# Guns and Hoses - moved to June 9th!



## Evensplit (Oct 2, 2007)

Hot off the press - the Guns and Hoses tournament has been moved to Saturday, June 9th.! Please help spread the word!!!


----------



## OnGrade (Aug 7, 2009)

Hot damn! I can make that one! Clint, if you want me to do a "blessing of the fleet" or at the very least get a little voodoo mojo for yalls guns let me know! And make sure Mr. Hayden to mark the date! Haha!


----------



## coolbluestreak (Jun 27, 2011)

Sweet, I can't wait!
I've heard this is a pretty fun tournament.


----------



## MillerTime (Jul 6, 2011)

This was an awesome tournament last year. I forget is there an entry fee?


----------



## CootCommander (Aug 24, 2008)

Thats my sons 1st birthday


----------



## WhackUmStackUm (Jan 31, 2010)

Sorry guys, I'll be in the Galápagos.
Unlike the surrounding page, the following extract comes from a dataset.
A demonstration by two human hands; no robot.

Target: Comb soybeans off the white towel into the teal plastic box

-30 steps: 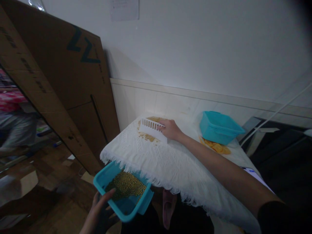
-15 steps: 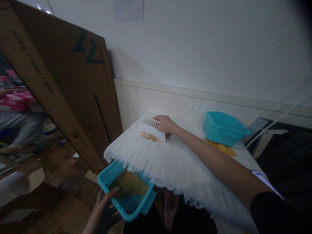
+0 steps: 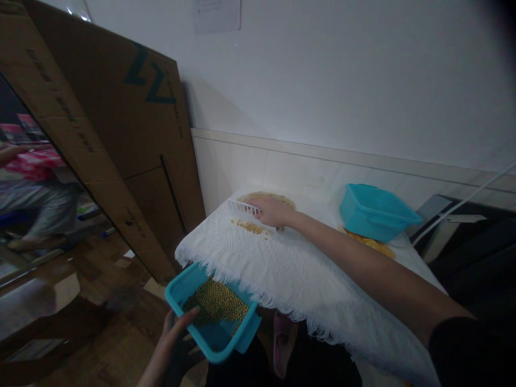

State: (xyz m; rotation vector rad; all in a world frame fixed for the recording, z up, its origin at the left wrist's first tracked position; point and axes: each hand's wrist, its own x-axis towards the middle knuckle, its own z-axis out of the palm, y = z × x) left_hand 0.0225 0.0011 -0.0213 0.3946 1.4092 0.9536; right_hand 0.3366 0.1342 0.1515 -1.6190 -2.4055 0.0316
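At mid-frame, the white slotted tool [image 3: 244, 207] has tipped flatter in the right hand [image 3: 274, 210], and more beans [image 3: 288, 202] show behind it.

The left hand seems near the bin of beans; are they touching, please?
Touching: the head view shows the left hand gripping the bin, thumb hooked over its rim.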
Whack a big one for me!


----------



## TONER (Mar 25, 2008)

well that sucks I will be out of town that weekend why the sudden change?


----------



## Evensplit (Oct 2, 2007)

a series of conflicts caused the change.


----------



## coolbluestreak (Jun 27, 2011)

What is the best place to find out the rules, times ect... do you have a link to a website with the info?


----------



## swhiting (Oct 4, 2007)

Evensplit, PM sent.


----------



## BigH (May 2, 2012)

coolbluestreak said:


> What is the best place to find out the rules, times ect... do you have a link to a website with the info?


X2, thanks!


----------